= Work item =
Print a faithful copy of the data below, word for word, with the pictures left out.

»»

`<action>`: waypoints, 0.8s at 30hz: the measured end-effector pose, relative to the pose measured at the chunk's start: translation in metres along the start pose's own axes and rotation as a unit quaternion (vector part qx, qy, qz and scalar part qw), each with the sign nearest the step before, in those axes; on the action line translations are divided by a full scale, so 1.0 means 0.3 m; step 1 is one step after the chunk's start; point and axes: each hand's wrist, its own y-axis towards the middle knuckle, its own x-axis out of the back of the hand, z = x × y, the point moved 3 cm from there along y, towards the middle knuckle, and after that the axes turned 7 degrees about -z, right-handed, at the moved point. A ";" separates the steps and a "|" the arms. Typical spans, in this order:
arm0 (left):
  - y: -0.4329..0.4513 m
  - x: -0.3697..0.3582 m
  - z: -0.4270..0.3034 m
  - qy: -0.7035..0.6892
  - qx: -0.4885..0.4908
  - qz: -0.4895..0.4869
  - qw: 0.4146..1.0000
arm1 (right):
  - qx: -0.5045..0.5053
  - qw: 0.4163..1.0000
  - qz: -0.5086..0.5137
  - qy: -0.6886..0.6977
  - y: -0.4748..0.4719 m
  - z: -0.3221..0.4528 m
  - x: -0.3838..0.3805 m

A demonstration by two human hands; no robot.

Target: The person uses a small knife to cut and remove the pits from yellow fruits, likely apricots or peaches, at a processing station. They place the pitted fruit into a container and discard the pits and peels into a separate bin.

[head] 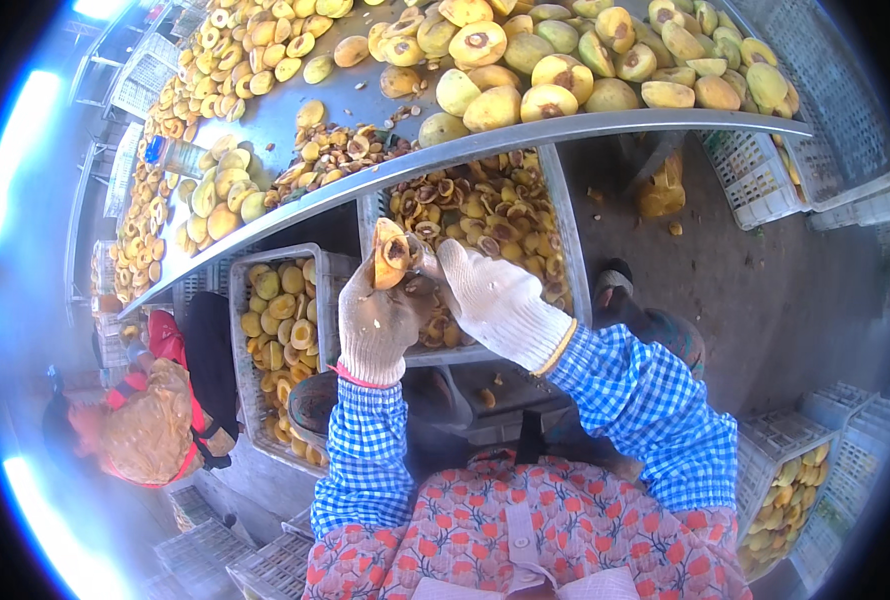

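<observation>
A halved yellow fruit (391, 253) with a dark pit hollow is held upright in my left hand (379, 319), which wears a knitted glove. My right hand (494, 304), gloved too, is closed on a small tool (424, 262), whose tip is beside the cut face; its exact kind is hidden. Both hands are above a plastic crate of fruit scraps (576, 255). Beyond them, the metal table (460, 150) bears many halved fruits (557, 82) and a heap of pits and scraps (340, 150).
A crate of halved fruits (239, 360) stands at my left, another crate (760, 457) at lower right. A bottle with a blue cap (179, 156) lies on the table. A co-worker (152, 427) sits at far left. A yellowish bag (662, 187) is under the table's right part.
</observation>
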 end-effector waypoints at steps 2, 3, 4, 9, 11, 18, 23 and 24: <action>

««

= Expected answer =
`<action>`: waypoints, 0.8s at 30hz: the measured end-effector pose, relative to the pose measured at the chunk's start: translation in metres along the start pose's own axes and rotation as a unit quaternion (vector part qx, qy, qz and scalar part qw), each with the sign nearest the step before, in those axes; on the action line translations are divided by a full scale, so 1.0 means 0.3 m; step 1 is one step after the chunk's start; point and axes: each hand's wrist, its own y-axis towards the middle knuckle, its own x-axis out of the back of the hand, z = x × y, the point moved 3 cm from there along y, towards the middle knuckle, and after that the axes turned 7 degrees about -z, right-handed, at the moved point. A ";" separates the steps and a "|" the arms. Typical spans, in this order:
arm0 (left):
  - y: -0.4329..0.4513 m
  - x: -0.3697..0.3582 m
  - z: -0.4270..0.3034 m
  - qy: -0.7035..0.6892
  - qx: -0.4885..0.4908
  - qz: -0.4895..0.4869
  - qw: 0.4146..1.0000
arm1 (right):
  - qx: -0.5045..0.5053
  - qw: 0.4163..1.0000
  - qz: -0.5086..0.5137
  - qy: -0.6886..0.6977
  - y: -0.4748..0.4719 m
  - z: -0.3221..0.4528 m
  - x: -0.3838..0.3805 m

A demonstration by two human hands; no robot.

Target: The person uses a small knife to cut and remove the pits from yellow fruits, likely apricots or peaches, at a processing station. They place the pitted fruit into a container and discard the pits and peels into a separate bin.

[head] 

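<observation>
A halved yellow fruit (391, 253) with a dark pit hollow is held upright in my left hand (379, 319), which wears a knitted glove. My right hand (494, 304), gloved too, is closed on a small tool (424, 262), whose tip is beside the cut face; its exact kind is hidden. Both hands are above a plastic crate of fruit scraps (576, 255). Beyond them, the metal table (460, 150) bears many halved fruits (557, 82) and a heap of pits and scraps (340, 150).
A crate of halved fruits (239, 360) stands at my left, another crate (760, 457) at lower right. A bottle with a blue cap (179, 156) lies on the table. A co-worker (152, 427) sits at far left. A yellowish bag (662, 187) is under the table's right part.
</observation>
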 end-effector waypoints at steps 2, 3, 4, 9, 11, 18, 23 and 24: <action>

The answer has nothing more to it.